-- Action item --
What you return must match the listing below exactly, minus any pictures.

======== Provided material

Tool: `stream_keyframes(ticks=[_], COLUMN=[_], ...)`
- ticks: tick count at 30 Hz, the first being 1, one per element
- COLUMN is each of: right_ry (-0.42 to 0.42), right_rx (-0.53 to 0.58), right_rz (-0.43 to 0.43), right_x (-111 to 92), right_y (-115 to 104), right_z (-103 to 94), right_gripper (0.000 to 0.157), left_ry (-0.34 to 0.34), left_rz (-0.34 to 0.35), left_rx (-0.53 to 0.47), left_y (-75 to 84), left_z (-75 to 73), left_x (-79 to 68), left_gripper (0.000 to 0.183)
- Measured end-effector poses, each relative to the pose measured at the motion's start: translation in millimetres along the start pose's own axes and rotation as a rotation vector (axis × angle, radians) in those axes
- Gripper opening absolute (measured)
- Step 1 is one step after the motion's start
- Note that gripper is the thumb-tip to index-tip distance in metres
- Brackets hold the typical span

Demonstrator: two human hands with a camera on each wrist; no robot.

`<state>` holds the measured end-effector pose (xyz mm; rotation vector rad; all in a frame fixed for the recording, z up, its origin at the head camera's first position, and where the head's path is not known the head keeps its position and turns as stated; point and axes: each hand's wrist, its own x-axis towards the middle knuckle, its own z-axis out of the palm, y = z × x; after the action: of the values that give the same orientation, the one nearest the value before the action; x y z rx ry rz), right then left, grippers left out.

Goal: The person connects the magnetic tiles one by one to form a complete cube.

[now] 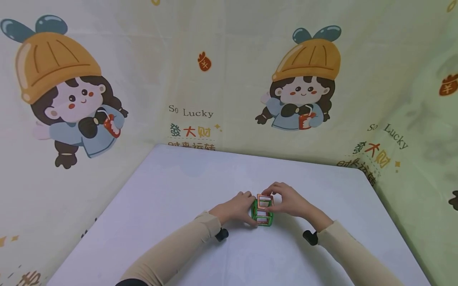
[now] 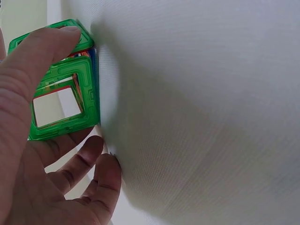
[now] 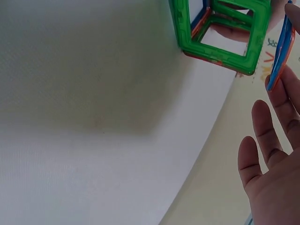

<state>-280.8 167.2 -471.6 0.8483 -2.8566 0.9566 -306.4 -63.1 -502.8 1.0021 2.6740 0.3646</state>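
On the white table, a small box-like structure of green-framed magnetic tiles [image 1: 255, 212] stands between the two hands. My left hand [image 1: 236, 207] grips it from the left; in the left wrist view the thumb presses a green tile and fingers reach behind the structure. With thumb and fingertips, my right hand [image 1: 290, 200] pinches an orange-edged square tile [image 1: 259, 201] over the structure's upper part. Seen edge-on in the right wrist view, this piece shows blue and orange layers [image 3: 281, 51], apart from the green frame [image 3: 225, 54]. Some red and blue edges show inside the structure.
The white tabletop [image 1: 200, 174] spreads around the hands. A printed cloth [image 1: 236, 79] with cartoon figures hangs behind it and along its sides. Dark wrist-camera mounts [image 1: 310, 237] sit under both cream sleeves.
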Motion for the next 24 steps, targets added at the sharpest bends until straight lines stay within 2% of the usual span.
stream_keyframes(ticks=[8,15,24], right_ry=[-0.039,-0.061,-0.077], right_rx=[-0.021,-0.007,-0.097], right_rz=[-0.021,-0.017,-0.064], right_x=[-4.0,-6.1,-2.9], right_y=[2.4,0.8,-5.6], right_z=[4.9,6.3,5.3], right_gripper=[0.041,0.045,0.047], left_ry=[0.013,0.001,0.010], left_rz=[0.025,0.005,0.004], left_rx=[0.014,0.006,0.016], left_y=[2.0,0.2,-4.2], left_z=[0.3,2.0,3.0], left_x=[1.9,0.9,-0.6], left_gripper=[0.075,0.076,0.073])
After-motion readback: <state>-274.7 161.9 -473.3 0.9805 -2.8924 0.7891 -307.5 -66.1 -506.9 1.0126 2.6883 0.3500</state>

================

-- Result of this task --
Tool: `stream_keyframes(ticks=[_], COLUMN=[_], ...)`
- ticks: tick count at 30 Hz, the first being 1, one per element
- COLUMN is each of: right_ry (-0.42 to 0.42), right_rx (-0.53 to 0.58), right_rz (-0.43 to 0.43), right_x (-111 to 92), right_y (-115 to 104), right_z (-103 to 94), right_gripper (0.000 to 0.157), left_ry (-0.34 to 0.34), left_rz (-0.34 to 0.35), left_rx (-0.53 to 0.47), left_y (-75 to 84), left_z (-75 to 73), left_x (-79 to 68), left_gripper (0.000 to 0.183)
- Measured end-effector poses, each relative to the pose measured at the motion's start: translation in millimetres along the start pose's own axes and rotation as a rotation vector (axis × angle, radians) in those axes
- Gripper opening absolute (measured)
- Step 1 is one step after the motion's start
- Note that gripper is the thumb-tip to index-tip distance in metres
- Brackets hold the typical span

Demonstrator: two human hands with a camera on each wrist; no robot.

`<state>` holds the measured end-effector pose (xyz mm; rotation vector rad; all in a frame fixed for the recording, z up, its origin at the head camera's first position, and where the head's path is not known the head keeps its position and turns as stated; point and axes: each hand's wrist, its own x-axis towards the middle knuckle, its own z-axis out of the palm, y = z × x; after the action: of the values that give the same orientation, the one nearest the value before the action; x y z rx ry rz), right then left, grippers left out.

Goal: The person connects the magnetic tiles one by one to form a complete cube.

[now] 
[now] 
[now] 

<state>-280.8 167.2 -471.6 0.8483 -2.8566 0.9566 -306.4 -63.1 -502.8 1.0021 2.6740 0.3646</state>
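On the white table, a small box-like structure of green-framed magnetic tiles [image 1: 255, 212] stands between the two hands. My left hand [image 1: 236, 207] grips it from the left; in the left wrist view the thumb presses a green tile and fingers reach behind the structure. With thumb and fingertips, my right hand [image 1: 290, 200] pinches an orange-edged square tile [image 1: 259, 201] over the structure's upper part. Seen edge-on in the right wrist view, this piece shows blue and orange layers [image 3: 281, 51], apart from the green frame [image 3: 225, 54]. Some red and blue edges show inside the structure.
The white tabletop [image 1: 200, 174] spreads around the hands. A printed cloth [image 1: 236, 79] with cartoon figures hangs behind it and along its sides. Dark wrist-camera mounts [image 1: 310, 237] sit under both cream sleeves.
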Motion for the next 24 steps, targets added at the sharpest bends until straight lines stay within 2% of the usual span.
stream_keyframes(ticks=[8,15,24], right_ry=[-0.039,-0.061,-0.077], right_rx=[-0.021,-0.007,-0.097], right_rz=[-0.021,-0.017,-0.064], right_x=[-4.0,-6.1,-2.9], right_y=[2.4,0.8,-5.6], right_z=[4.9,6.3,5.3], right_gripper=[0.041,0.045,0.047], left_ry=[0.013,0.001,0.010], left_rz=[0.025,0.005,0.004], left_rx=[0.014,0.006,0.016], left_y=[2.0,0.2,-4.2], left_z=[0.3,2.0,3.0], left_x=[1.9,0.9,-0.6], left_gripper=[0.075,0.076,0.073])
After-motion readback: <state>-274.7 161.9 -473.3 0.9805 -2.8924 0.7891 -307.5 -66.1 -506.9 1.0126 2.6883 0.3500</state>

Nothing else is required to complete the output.